Our new sustainable swap helps you replace plastic dish brushes in the kitchen!
This removable-head dish brush has a white teakwood handle and brush head, with stiff agave fibre (vegan) plant bristles. It is held together with silver metal wire, and includes a small wire loop at the end for hanging dry.
Replaces: plastic handled dish brushes. Can be used to wash general dishes as well as to loosen stuck on food.
Longevity: Each brush head can be used for 1-6 months. Do not leave any of the wood parts soaking over extended periods in water, the wood will absorb water and it will cause the wood to swell and crack, or the metal pieces to come out. Hang to dry or place in a dry spot after using it.
If you find your brush head is not staying dry, dip it in vinegar occasionally to help kill bacteria. The white teakwood is naturally antibacterial but the vinegar will help too.
The handle should last for a couple years with normal usage. Don't apply undue pressure on the handle or it will break.
Replacing the brush head: The first time, it is a little stiff to bend the wires and you may need to use a pair of pliers to loosen them. Jut use a bit of caution. In subsequent times, you can use your fingers to squeeze the wires together, loosen the metal grip, and pop off the brush head. Just slide a new brush head on and replace the metal grip that holds it tight.

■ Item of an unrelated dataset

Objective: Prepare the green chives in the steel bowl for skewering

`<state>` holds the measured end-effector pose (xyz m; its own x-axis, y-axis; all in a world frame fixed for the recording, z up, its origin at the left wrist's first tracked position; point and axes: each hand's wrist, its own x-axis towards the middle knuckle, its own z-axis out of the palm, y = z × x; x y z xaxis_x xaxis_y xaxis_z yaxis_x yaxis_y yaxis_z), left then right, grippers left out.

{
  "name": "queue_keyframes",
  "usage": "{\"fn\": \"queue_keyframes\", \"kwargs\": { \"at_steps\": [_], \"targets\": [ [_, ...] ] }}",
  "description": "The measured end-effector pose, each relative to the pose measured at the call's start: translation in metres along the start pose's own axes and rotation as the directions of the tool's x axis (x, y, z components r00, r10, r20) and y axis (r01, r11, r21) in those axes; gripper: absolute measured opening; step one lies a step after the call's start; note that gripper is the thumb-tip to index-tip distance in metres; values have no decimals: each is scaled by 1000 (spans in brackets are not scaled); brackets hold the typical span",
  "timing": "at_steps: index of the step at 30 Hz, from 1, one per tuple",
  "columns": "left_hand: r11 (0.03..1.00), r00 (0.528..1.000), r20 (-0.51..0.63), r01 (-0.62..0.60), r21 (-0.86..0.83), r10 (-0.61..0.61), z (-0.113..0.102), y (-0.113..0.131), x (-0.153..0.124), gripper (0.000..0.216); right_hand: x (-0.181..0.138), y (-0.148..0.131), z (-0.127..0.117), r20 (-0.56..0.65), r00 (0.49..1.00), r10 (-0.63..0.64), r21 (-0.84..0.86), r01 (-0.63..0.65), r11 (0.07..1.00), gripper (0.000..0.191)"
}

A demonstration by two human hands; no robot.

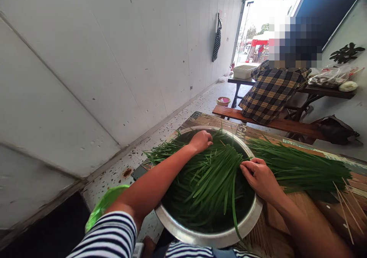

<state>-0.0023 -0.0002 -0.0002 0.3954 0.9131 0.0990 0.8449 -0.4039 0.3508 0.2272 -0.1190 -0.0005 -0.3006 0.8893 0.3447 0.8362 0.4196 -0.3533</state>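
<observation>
A large metal basin (206, 233) sits in front of me, full of long green leaves (206, 181) lying in dark water. My left hand (200, 140) reaches over the far side of the basin, fingers curled shut on a bunch of the leaves. At the basin's right rim my right hand (259, 175) pinches the ends of some leaves with bent fingers. A second pile of the same green leaves (301, 166) lies on the wooden table (286, 212) to the right of the basin.
Thin wooden skewers (348, 204) lie at the table's right. A person in a plaid shirt (272, 89) sits on a wooden bench (286, 124) beyond. A white wall (114, 59) runs along the left. A green plastic bag (104, 204) lies on the floor at lower left.
</observation>
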Motion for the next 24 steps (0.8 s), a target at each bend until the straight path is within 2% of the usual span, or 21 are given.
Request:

Using with the No Tox Life dish washing block: Keep in mind that when using our dish washing block, a soft sponge on most dishes is ideal for best longevity. If you use a hard bristle brush on all dishes, you will wear down the dish block faster than a sponge and might dig a hole in the middle of the block.
End of life: Once worn out, the wood and agave parts can be composted or buried in the garden, the silver metal parts can be recycled.
Why it matters: Plastic bristle brushes shed tiny pieces of plastic called micro plastics. Unfortunately these tiny plastic pieces are not filtered out fully by sewage treatment. So when you hear about the "Great Pacific Garbage Patch" the majority of this garbage patch in the Pacific Ocean is actually tiny pieces of plastic that aren't even visible to the human eye.
These tiny plastic pieces are being eaten by marine animals and ending up in the food chain, being consumed by humans in sushi restaurants around the globe! And if you're vegan, they are ending up in our tap water too. Help us turn off the plastic tap and choose a more sustainable option for humans and the planet.
This option: Handle with brush head attached.